Inter-school Competitions – What Should You Keep in Mind?

Any institution organizing an inter-school competition must ensure the proper protection of personal data belonging to participants, their guardians, and teachers. The following guidelines apply to all institutions that open competitions to students (or other participants) from outside their own organization — that is, when collecting submissions from external individuals.

THE COMPETITION ORGANIZER SHOULD REMEMBER TO:

A. OBTAIN APPROPRIATE CONSENTS.
B. PROVIDE A PRIVACY NOTICE.
C. FORMALIZE DATA PROCESSING WITH OTHER INSTITUTIONS.
D. ISSUE DATA ACCESS AUTHORIZATIONS.

A. PROPERLY FORMULATED CONSENT
Be sure to obtain the following consents:

  • Consent to the processing of the participant’s personal data — for the purpose of participating in the competition.
  • Consent to the use of image — for both participants and their teachers or guardians — if you plan to publish photos from the competition or of the winners on your website or social media channels.
  • Consent to publish information such as name, class, age, and placement in the competition on the organizer’s website — if you intend to post these details online.

B. PRIVACY NOTICE
Every competition involves the processing of personal data — not only of participants, but also of parents/legal guardians (in the case of minors) and teachers. Each of these individuals should be informed about how their data will be processed.

How to effectively provide the privacy notice?

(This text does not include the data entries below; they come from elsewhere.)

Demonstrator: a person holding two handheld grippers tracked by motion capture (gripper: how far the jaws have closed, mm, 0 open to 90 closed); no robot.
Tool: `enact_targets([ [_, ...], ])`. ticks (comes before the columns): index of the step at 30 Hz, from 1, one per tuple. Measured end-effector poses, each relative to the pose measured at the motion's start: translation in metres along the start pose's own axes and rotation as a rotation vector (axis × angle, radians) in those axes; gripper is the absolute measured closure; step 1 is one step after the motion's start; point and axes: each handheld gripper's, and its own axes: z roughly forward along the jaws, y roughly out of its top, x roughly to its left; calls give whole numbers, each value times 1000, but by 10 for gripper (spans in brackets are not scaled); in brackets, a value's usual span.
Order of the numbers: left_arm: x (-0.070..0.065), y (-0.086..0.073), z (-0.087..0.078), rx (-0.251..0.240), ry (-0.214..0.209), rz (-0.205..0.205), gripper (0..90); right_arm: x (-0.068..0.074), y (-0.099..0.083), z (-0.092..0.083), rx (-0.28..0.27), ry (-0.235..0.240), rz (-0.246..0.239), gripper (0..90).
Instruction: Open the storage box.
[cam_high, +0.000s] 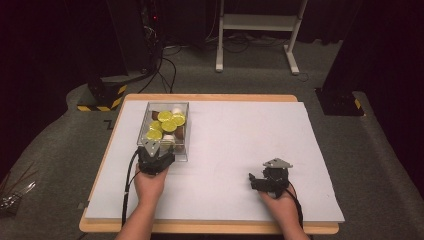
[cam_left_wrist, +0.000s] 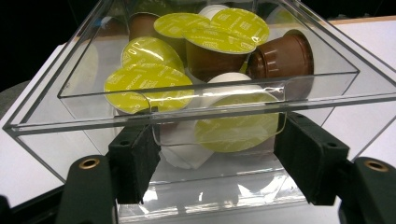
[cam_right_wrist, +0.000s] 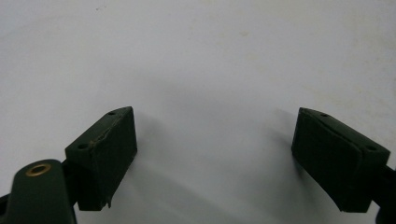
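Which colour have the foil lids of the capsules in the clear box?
Yellow-green, on the foil lids in the clear box; the left gripper view shows it best.

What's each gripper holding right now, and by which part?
Nothing is held. The left gripper is open, jaws flanking the near end of the clear capsule box, not closed on it. The right gripper is open over the bare white mat.

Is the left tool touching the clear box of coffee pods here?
Cannot tell. In the left gripper view the left tool is open around the near wall of the clear box, but the transparent plastic hides any contact or gap.
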Motion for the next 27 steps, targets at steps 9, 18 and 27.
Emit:
enact_targets([
  [9, 0, 0, -1, 3, 0, 0, 323, 0, 0, 0, 0, 0, 0, 142],
  [18, -1, 0, -2, 9, 2, 7, 323, 0, 0, 0, -1, 0, 1, 142],
  [27, 0, 1, -4, 20, -1, 12, 323, 0, 0, 0, -2, -1, 2, 142],
])
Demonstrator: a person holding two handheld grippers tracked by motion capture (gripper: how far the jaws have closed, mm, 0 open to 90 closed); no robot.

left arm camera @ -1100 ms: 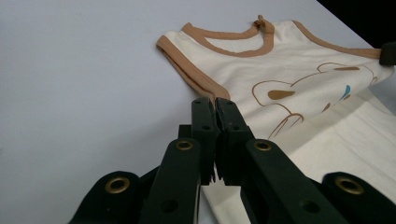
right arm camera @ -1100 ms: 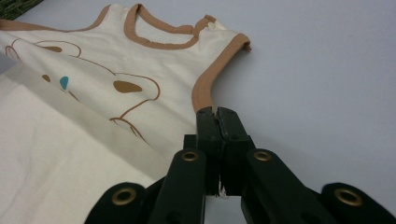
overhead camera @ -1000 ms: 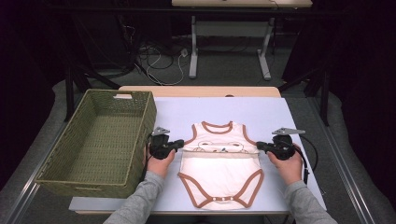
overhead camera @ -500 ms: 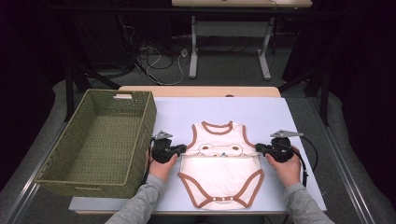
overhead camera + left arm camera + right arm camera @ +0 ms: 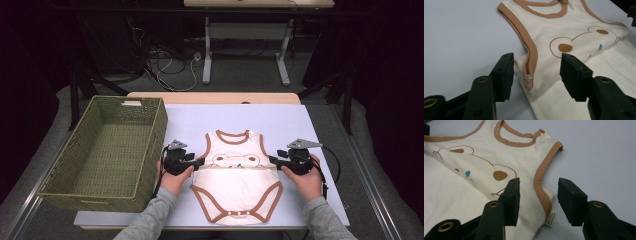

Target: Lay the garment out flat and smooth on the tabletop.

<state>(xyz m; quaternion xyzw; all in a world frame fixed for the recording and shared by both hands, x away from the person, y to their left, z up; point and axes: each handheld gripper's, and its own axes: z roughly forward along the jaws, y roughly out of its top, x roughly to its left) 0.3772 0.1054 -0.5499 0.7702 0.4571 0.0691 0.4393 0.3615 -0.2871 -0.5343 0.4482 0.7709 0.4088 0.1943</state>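
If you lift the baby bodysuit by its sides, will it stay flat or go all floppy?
Probably floppy: the bodysuit is thin cloth, already creased across its middle. It likely sags between two lifting points. It looks light, and won't roll.

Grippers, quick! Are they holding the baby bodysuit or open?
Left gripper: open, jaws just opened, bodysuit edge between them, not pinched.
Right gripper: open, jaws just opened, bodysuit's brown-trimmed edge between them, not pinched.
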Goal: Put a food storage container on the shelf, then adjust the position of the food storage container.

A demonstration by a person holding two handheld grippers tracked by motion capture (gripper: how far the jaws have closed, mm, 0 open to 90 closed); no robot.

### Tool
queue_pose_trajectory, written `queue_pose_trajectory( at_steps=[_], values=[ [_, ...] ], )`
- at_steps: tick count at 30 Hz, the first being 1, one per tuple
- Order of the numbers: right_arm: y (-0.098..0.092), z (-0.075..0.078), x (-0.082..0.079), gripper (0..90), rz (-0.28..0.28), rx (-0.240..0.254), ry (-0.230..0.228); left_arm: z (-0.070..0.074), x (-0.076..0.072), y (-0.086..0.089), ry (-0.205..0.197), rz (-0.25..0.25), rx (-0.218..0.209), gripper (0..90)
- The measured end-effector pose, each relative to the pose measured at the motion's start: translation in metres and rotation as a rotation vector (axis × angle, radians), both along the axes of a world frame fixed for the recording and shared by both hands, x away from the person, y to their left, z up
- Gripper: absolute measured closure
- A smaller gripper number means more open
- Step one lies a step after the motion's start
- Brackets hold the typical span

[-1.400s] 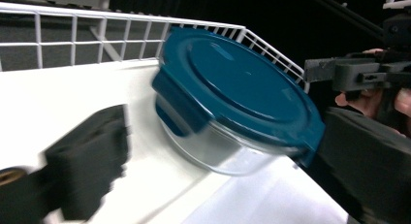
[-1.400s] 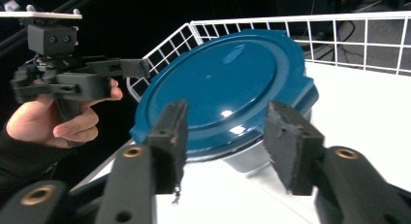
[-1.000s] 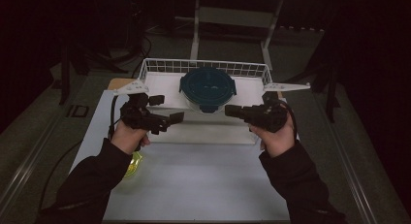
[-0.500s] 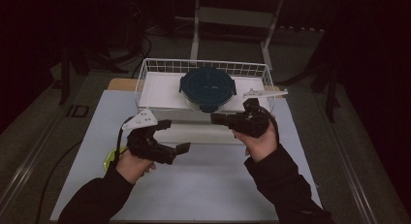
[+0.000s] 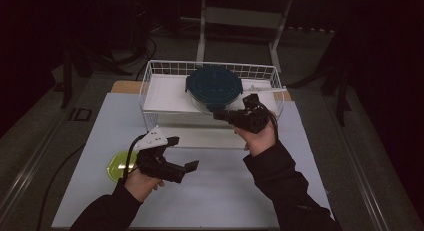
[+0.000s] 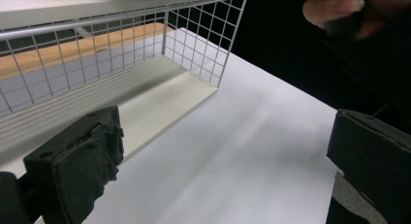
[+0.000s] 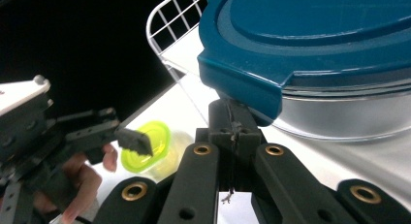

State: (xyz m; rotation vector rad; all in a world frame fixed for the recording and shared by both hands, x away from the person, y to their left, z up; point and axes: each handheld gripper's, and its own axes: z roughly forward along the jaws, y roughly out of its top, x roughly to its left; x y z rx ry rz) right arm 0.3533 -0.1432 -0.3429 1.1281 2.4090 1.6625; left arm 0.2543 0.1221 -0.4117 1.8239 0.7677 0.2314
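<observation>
A round clear container with a dark blue lid (image 5: 214,85) (image 7: 315,35) stands in a white wire basket (image 5: 150,73) at the back of the table. My right gripper (image 5: 217,114) (image 7: 232,118) is shut with nothing between its jaws, its tips just under the lid's near edge. My left gripper (image 5: 183,153) (image 6: 223,161) hangs over the white table in front of the basket. It is open wide and holds nothing, with the basket's corner (image 6: 121,44) ahead of it.
A small yellow-green lidded cup (image 5: 118,165) (image 7: 145,144) sits on the table by the left hand. The basket rests on a white tray (image 6: 160,103). The right hand (image 6: 334,10) shows at the top right of the left gripper view. Darkness surrounds the table.
The left hand has dropped and come back toward the near side, away from the basket. The right hand has moved left, bringing its shut jaws up to the blue-lidded container.
</observation>
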Motion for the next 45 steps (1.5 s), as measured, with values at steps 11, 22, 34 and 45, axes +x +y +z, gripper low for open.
queue_pose_trajectory(
  at_steps=[11, 22, 34, 45],
  values=[
    [0.000, 0.001, 0.017, 90.0, -0.051, -0.012, 0.003, -0.004, -0.002, -0.002, 0.000, -0.013, 0.009, 0.0],
    [0.000, -0.001, 0.018, 88.6, -0.052, -0.022, 0.000, -0.006, -0.003, -0.001, 0.007, -0.025, 0.006, 0.0],
    [-0.011, -0.010, -0.026, 49.4, 0.021, 0.007, -0.101, 0.001, -0.007, 0.013, -0.046, -0.041, -0.042, 0.0],
    [-0.050, -0.032, -0.067, 14.3, 0.026, 0.087, -0.191, 0.007, -0.014, 0.049, -0.026, -0.057, -0.024, 0.0]
  ],
)
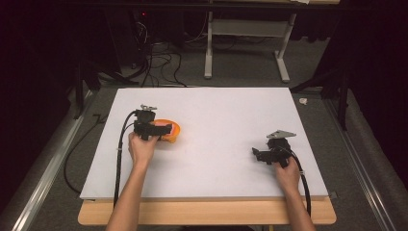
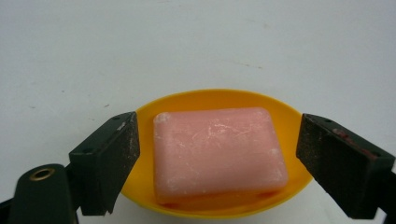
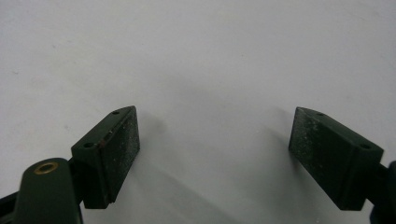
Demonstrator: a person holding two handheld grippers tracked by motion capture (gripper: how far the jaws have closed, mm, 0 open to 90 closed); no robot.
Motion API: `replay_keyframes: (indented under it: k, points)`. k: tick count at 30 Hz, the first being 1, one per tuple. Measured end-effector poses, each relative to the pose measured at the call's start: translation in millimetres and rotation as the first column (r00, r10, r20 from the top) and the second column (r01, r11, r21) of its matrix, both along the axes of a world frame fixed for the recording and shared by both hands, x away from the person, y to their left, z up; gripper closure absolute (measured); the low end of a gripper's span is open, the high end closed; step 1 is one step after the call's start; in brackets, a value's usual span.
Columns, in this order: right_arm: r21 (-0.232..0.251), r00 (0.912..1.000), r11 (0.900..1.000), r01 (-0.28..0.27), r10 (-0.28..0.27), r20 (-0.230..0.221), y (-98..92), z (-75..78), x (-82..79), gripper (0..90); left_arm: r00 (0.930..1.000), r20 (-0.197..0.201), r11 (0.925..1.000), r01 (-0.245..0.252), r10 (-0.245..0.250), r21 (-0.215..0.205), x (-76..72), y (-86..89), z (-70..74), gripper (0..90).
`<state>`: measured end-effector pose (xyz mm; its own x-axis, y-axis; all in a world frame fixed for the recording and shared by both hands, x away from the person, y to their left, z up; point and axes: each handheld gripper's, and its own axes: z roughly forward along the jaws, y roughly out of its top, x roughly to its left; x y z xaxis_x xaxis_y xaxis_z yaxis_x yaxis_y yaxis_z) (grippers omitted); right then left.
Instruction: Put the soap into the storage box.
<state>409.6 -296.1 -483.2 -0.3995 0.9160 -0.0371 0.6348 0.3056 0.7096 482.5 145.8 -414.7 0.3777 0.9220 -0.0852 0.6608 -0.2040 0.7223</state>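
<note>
A pink bar of soap (image 2: 218,154) lies flat in a shallow orange soap dish (image 2: 285,116) on the left part of the white worktop (image 1: 216,115). The left tongs (image 2: 217,163) are spread wide, one jaw on each side of the dish, neither touching the soap. The right tongs (image 3: 215,154) are also spread apart with nothing between them, held low over bare worktop at the right, well apart from the dish.
</note>
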Motion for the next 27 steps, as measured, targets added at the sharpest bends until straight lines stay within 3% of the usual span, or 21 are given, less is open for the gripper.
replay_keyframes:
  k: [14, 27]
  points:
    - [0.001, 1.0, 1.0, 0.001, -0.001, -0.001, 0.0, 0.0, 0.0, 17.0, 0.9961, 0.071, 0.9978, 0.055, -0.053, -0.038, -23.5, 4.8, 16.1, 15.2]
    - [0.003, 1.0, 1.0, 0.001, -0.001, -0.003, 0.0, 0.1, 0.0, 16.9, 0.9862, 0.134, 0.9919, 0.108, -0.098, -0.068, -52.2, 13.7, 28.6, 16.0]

  • The full privacy notice should be made available on the organizer’s website and in the school office. Ideally, the notice should be attached as an annex to the competition’s official rules.
  • A short version of the privacy notice should be placed on application forms (e.g. in the document footer). However, for this to be effective, the full notice must be easily accessible — as stated above.

C. REGULATING DATA PROCESSING BETWEEN INSTITUTIONS
If participant registrations are submitted through other institutions, the way in which they process personal data must be regulated. These schools are collecting personal data on behalf of the organizer, using forms prepared by the organizer. In such cases, at minimum, the general rules for data processing should be included in the competition rules.

Ideally, detailed regulation should be established through a data processing agreement or another legal instrument — such as a data processing policy.

If participants register individually and directly, no additional regulation is necessary, as no third party is involved in transferring forms or consents.

D. DATA PROCESSING AUTHORIZATIONS
If members of the competition jury include external individuals (e.g. representatives of a sponsor or partner organization), and they are not employed by the organizer, then they must be granted proper authorization to process personal data.

The only mandatory consent is the one for participation in the competition and for data processing necessary to carry it out.
Consent for image use or online publication of data should not be obligatory, and refusal to give such consent must not affect a participant’s ability to take part in the competition.